Mint not likely to revert to larger mintmarks

Why doesn’t the Mint go back to using large mintmarks like the ones on the war nickels, so a collector doesn’t have to have a microscope to see where a coin came from?

Why doesn’t the Mint go back to using large mintmarks like the ones on the war nickels, so a collector doesn’t have to have a microscope to see where a coin came from?

A good thought, but one that is not likely to get much support from the Mint. Although they have been inconsistent over the years, varying mintmark sizes seemingly on a whim, the present policy is to tolerate the mintmark as a means of identifying or tracing a coin to its origin. It has been only under extreme pressure from collectors that they have retained the tiny letters in use.
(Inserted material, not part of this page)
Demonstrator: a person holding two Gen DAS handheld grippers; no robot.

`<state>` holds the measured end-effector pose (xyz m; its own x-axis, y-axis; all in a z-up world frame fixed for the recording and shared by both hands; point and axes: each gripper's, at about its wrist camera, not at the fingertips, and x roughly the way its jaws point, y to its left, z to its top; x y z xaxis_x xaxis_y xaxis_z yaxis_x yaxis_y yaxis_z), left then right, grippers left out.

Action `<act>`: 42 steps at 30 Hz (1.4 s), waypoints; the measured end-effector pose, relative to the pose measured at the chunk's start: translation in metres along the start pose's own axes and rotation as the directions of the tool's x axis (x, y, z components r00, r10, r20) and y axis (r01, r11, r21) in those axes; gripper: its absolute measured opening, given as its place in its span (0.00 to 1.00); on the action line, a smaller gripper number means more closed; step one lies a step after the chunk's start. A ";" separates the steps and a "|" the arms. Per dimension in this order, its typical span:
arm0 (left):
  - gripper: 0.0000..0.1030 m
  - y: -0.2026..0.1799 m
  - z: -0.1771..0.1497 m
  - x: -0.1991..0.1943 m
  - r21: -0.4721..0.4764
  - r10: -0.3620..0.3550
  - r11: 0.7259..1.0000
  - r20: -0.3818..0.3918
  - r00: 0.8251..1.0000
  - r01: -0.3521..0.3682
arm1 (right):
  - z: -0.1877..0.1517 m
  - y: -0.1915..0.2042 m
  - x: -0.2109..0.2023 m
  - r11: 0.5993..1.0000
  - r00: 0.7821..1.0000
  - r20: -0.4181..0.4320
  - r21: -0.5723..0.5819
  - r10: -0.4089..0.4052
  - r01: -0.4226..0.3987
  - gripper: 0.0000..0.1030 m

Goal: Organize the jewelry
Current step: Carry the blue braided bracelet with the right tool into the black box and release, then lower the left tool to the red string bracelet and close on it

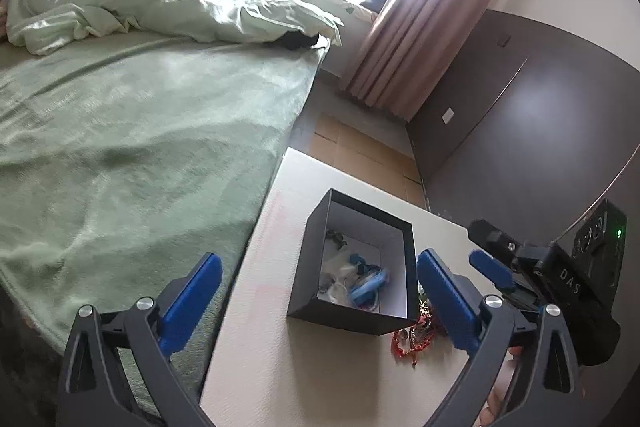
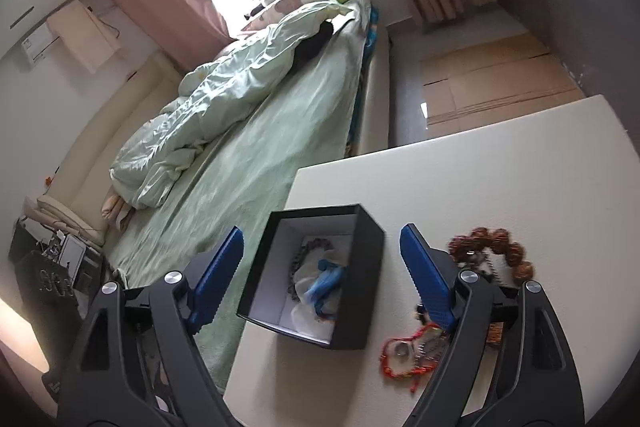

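Observation:
An open black box [image 1: 312,303] with a white inside stands on a white table [image 1: 280,379]. It holds a dark bead chain and blue and clear pieces. It also shows in the right wrist view [image 2: 370,267]. A red cord with a ring and a beaded piece [image 1: 414,341] lies right of the box; in the right wrist view [image 2: 404,355] a brown bead bracelet [image 2: 496,247] lies beyond it. My left gripper [image 1: 320,291] is open and empty, above the box. My right gripper [image 2: 322,271] is open and empty over the box; it shows in the left wrist view [image 1: 486,261].
A bed with a green sheet [image 1: 132,155] and a rumpled quilt [image 1: 152,3] runs along the table's left edge. Pink curtains [image 1: 404,39], a bright window and a dark wall panel [image 1: 540,131] lie beyond. Flattened cardboard [image 2: 488,83] lies on the floor.

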<state>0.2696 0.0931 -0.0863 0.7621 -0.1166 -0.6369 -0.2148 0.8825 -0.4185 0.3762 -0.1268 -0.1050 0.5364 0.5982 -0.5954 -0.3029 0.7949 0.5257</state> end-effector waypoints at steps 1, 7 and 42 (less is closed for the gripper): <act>0.92 -0.001 0.000 -0.002 0.002 0.002 1.000 0.003 1.000 -0.002 | -0.002 -0.006 -0.004 1.000 1.000 -0.001 0.009 -0.014 0.014 0.79; 0.92 -0.007 -0.003 -0.009 0.005 0.005 1.000 0.016 1.000 -0.005 | -0.004 -0.041 -0.028 0.995 0.997 0.014 0.059 -0.080 0.079 0.79; 0.43 -0.073 -0.079 0.049 -0.075 -0.081 0.995 -0.240 0.967 0.065 | -0.020 -0.105 -0.053 0.980 0.979 -0.099 0.073 -0.179 0.187 0.54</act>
<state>0.2745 -0.0132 -0.1377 0.6078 -0.2941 -0.7376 -0.2101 0.8363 -0.5065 0.3639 -0.2393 -0.1407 0.5009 0.4533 -0.7373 -0.1393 0.8830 0.4483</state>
The monsters used on the 1942-45 nickels were among the largest mintmarks in the history of world coinage.

Wasn’t there a move by the government to repeat the 1965-1967 ban on mintmarks in the 1970s?

The Mint has never been particularly famous for learning from history, so it’s not surprising that they were all set to repeat the anti-collector move by taking the mintmarks off again. A joint study released in October 1974 by the Treasury Department and the Federal Reserve determined to their satisfaction that the only purpose (which they labeled as “questionable”) was to identify the source of production mistakes among coins already shipped out.
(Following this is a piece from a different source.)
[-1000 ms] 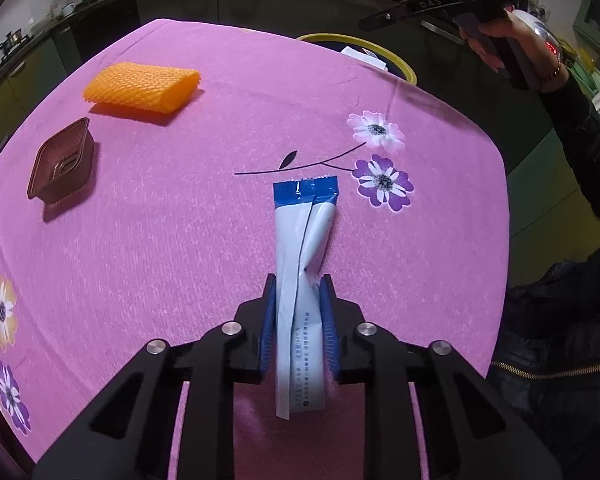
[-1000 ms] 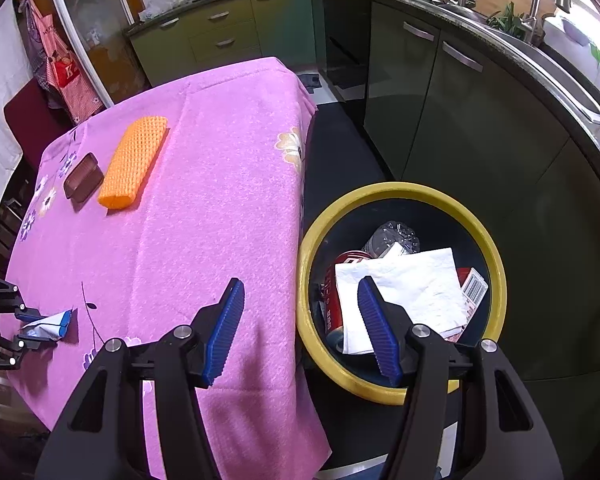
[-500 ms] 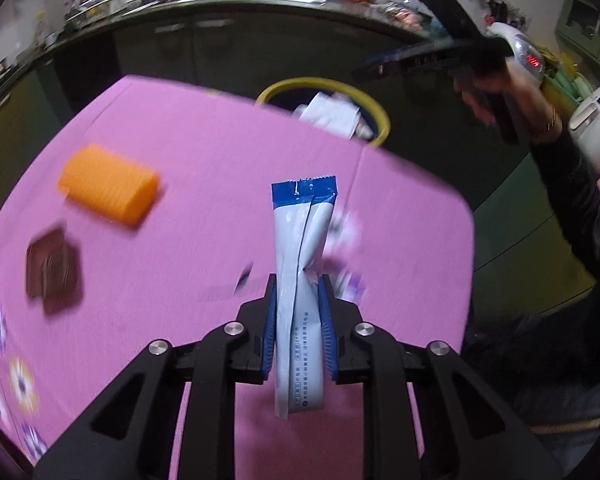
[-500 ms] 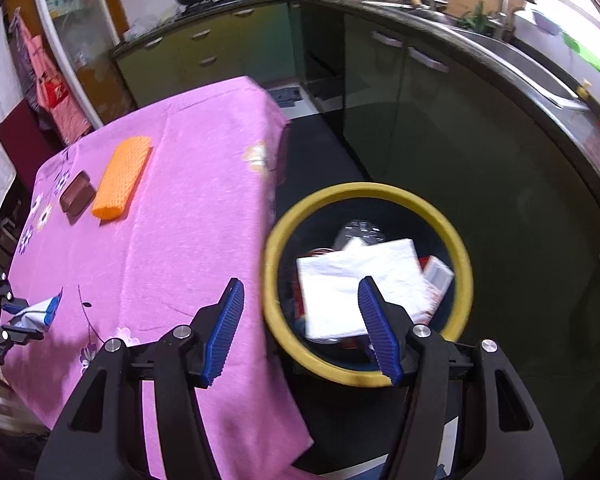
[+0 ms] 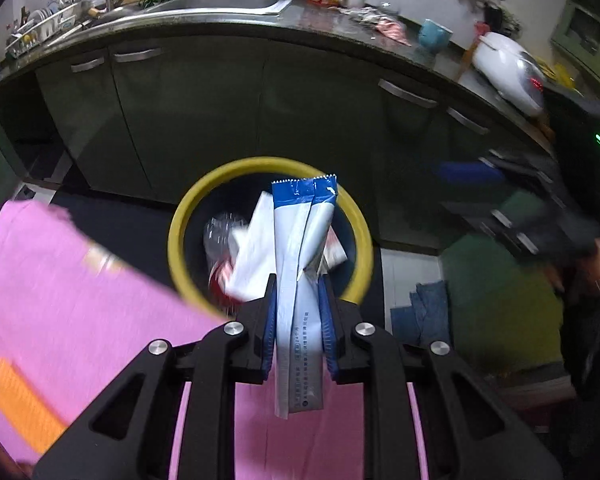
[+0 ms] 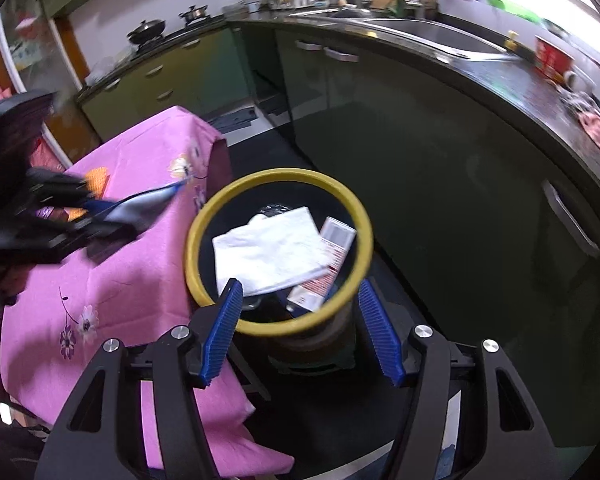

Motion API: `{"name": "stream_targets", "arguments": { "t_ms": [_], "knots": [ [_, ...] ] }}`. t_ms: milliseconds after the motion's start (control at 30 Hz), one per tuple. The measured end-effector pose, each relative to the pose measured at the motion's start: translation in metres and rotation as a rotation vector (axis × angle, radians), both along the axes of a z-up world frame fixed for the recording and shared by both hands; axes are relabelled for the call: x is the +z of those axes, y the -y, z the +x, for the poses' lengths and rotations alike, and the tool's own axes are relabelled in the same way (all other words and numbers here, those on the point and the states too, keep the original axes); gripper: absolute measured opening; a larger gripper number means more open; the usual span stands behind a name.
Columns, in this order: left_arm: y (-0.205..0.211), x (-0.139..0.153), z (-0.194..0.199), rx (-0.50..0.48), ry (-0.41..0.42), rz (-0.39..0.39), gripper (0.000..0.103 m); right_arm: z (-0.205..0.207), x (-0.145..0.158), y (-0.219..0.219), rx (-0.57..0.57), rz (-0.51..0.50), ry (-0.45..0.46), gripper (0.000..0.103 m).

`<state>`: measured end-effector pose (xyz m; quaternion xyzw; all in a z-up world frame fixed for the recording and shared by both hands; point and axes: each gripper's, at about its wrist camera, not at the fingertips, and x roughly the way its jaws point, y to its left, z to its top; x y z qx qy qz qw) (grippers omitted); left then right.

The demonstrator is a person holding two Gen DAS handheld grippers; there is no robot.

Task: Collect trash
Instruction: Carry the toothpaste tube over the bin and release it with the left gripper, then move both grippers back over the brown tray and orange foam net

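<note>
Wrapper (image 5: pixel 300 248) pinched in the left gripper (image 5: pixel 298 300) above the yellow-rimmed bin (image 5: pixel 180 216) — right gripper (image 6: pixel 300 320) wide apart, empty.

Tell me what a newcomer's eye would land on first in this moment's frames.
First, the blue-and-white wrapper clamped upright in the left hand-held gripper, held in front of the yellow-rimmed trash bin. Next, the bin's contents: a white paper napkin and a small carton. The pink flowered tablecloth beside the bin glares brightly.

Dim kitchen, daylight glare from window (image 6: pixel 532 4) — motion blur on tablecloth (image 5: pixel 60 280), fisheye bending at edges.
</note>
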<state>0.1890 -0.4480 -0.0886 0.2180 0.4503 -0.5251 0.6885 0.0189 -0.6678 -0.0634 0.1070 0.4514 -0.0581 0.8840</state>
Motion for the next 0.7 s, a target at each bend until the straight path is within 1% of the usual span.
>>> {"name": "stream_targets", "arguments": {
  "t_ms": [67, 100, 133, 167, 200, 267, 333, 367, 433, 500, 600, 633, 667, 700],
  "knots": [
    [0.026, -0.010, 0.008, 0.003, 0.010, 0.021, 0.023, -0.008, 0.001, 0.004, -0.010, 0.005, 0.002, 0.065],
    [0.037, -0.016, 0.013, 0.021, 0.017, 0.035, 0.027, -0.012, 0.001, 0.006, -0.015, 0.007, 0.003, 0.065],
    [0.045, -0.024, 0.018, 0.039, 0.018, 0.054, 0.033, -0.014, 0.002, 0.007, -0.017, 0.009, 0.002, 0.065],
    [0.053, -0.029, 0.021, 0.050, 0.014, 0.064, 0.047, -0.017, 0.002, 0.008, -0.016, 0.013, 0.002, 0.065],
    [0.056, -0.032, 0.023, 0.061, 0.015, 0.068, 0.054, -0.018, 0.002, 0.008, -0.017, 0.015, 0.001, 0.065],
    [0.061, -0.036, 0.026, 0.093, 0.022, 0.073, 0.056, -0.021, 0.002, 0.008, -0.017, 0.014, 0.001, 0.065],
    [0.054, -0.032, 0.026, 0.113, 0.000, 0.055, 0.056, -0.022, 0.001, 0.007, -0.013, 0.018, 0.001, 0.065],
    [0.045, -0.027, 0.027, 0.134, -0.007, 0.034, 0.056, -0.022, 0.001, 0.006, -0.010, 0.020, 0.001, 0.065],
    [0.023, -0.011, 0.021, 0.169, 0.015, -0.015, 0.060, -0.020, -0.002, 0.003, -0.003, 0.024, 0.000, 0.066],
    [-0.014, 0.011, 0.012, 0.232, 0.074, -0.094, 0.070, -0.020, -0.004, -0.002, 0.009, 0.030, -0.001, 0.066],
    [-0.072, 0.033, -0.004, 0.307, 0.098, -0.198, 0.073, -0.014, -0.009, -0.012, 0.025, 0.030, -0.015, 0.066],
    [-0.098, 0.040, -0.012, 0.343, 0.115, -0.233, 0.073, -0.012, -0.010, -0.015, 0.030, 0.029, -0.021, 0.066],
    [-0.116, 0.044, -0.016, 0.370, 0.129, -0.255, 0.075, -0.009, -0.011, -0.020, 0.037, 0.027, -0.027, 0.066],
    [-0.131, 0.048, -0.022, 0.394, 0.143, -0.274, 0.080, -0.006, -0.011, -0.025, 0.046, 0.025, -0.030, 0.066]
  ]
}}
I have a 1918-SM quarter. Why the “SM” mintmark?

Apparently you are confusing two different – and separate – parts of the design.The “S” is the San Francisco mintmark. The “M” that appears on the Standing Liberty quarter is the designer’s initial, for Hermon A. MacNeil.


Please list the mintmarks used by the U.S. Mint.
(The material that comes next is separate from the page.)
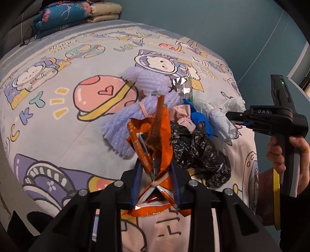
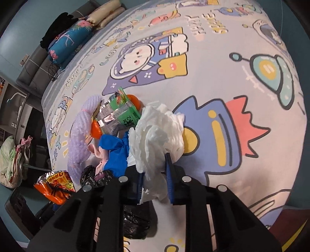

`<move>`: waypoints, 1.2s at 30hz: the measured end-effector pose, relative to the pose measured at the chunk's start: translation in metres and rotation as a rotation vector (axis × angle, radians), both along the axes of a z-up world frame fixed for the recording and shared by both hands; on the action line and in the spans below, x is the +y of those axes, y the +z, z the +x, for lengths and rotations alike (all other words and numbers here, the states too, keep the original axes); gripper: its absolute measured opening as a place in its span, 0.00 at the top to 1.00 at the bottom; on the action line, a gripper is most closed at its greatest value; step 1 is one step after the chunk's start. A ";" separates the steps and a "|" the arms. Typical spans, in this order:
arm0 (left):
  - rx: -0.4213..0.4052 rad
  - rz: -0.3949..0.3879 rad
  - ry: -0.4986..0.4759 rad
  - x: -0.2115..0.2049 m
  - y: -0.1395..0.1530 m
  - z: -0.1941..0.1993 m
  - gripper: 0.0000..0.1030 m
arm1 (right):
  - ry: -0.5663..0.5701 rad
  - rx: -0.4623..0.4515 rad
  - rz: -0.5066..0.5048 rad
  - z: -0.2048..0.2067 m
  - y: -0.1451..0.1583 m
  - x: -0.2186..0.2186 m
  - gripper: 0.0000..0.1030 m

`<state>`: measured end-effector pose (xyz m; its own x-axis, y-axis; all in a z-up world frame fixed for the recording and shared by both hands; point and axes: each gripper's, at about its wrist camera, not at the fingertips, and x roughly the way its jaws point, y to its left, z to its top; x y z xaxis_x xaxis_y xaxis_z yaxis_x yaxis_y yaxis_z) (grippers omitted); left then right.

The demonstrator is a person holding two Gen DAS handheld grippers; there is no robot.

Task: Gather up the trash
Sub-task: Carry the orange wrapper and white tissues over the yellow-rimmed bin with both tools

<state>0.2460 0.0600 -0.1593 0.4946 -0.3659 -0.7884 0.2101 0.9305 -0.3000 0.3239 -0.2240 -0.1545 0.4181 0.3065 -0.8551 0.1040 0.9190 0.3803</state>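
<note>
Bed [image 1: 58, 120] (cartoon sheet) bears trash pile [image 1: 193, 143], folded quilts [image 1: 77, 15].

A cartoon-printed sheet [image 1: 58, 135] covers the bed. Folded blankets [image 1: 77, 13] lie stacked at its far end. Clothes [image 2: 11, 159] are heaped beside it.

Soft, even indoor light falls across the cartoon-print bedsheet [image 1: 77, 135], casting only faint shadows under the litter. Small glints flash on the orange snack wrapper [image 1: 155, 139] and the crinkled black plastic bag [image 1: 197, 147]. Both fisheye views bend hard toward the rims, with dark corners at 2 and 10 o'clock. Focus is fairly sharp mid-frame and softens outward.
</note>
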 end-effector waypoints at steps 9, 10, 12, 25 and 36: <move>-0.057 -0.007 0.018 0.017 0.028 -0.022 0.75 | -0.011 -0.066 0.019 -0.035 0.032 -0.014 0.83; -0.061 -0.006 0.020 0.019 0.030 -0.024 0.75 | -0.013 -0.073 0.024 -0.040 0.035 -0.017 0.83; -0.071 -0.008 0.028 0.023 0.034 -0.028 0.75 | -0.018 -0.080 0.033 -0.049 0.040 -0.021 0.83; -0.110 -0.032 0.070 0.043 0.055 -0.063 0.75 | -0.039 -0.147 0.086 -0.120 0.073 -0.045 0.83; -0.116 -0.035 0.095 0.051 0.066 -0.082 0.75 | -0.055 -0.203 0.132 -0.163 0.093 -0.067 0.83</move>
<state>0.1644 0.1110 -0.0933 0.6153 -0.3395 -0.7114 0.1569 0.9372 -0.3116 0.1614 -0.2906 -0.0615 0.5966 0.3821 -0.7058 0.0613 0.8551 0.5148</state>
“C” is Charlotte, “CC” is Carson City, “D” is Dahlonega and Denver, “M” is Manila, “O” is New Orleans, “P” is Philadelphia, “S” is San Francisco and “W” is West Point.

What would be the possibility of getting the Mint to issue a “starter set” of current cents, each with the mintmark of the different mints?

This has been suggested in the past without success, since Philadelphia, San Francisco and West Point are, or were at one time or another, striking circulation cents without mintmarks. Who knows, maybe this time it will find a receptive ear. Given that such a set would contain three coins unavailable from circulation, it might find a ready (and profitable) market.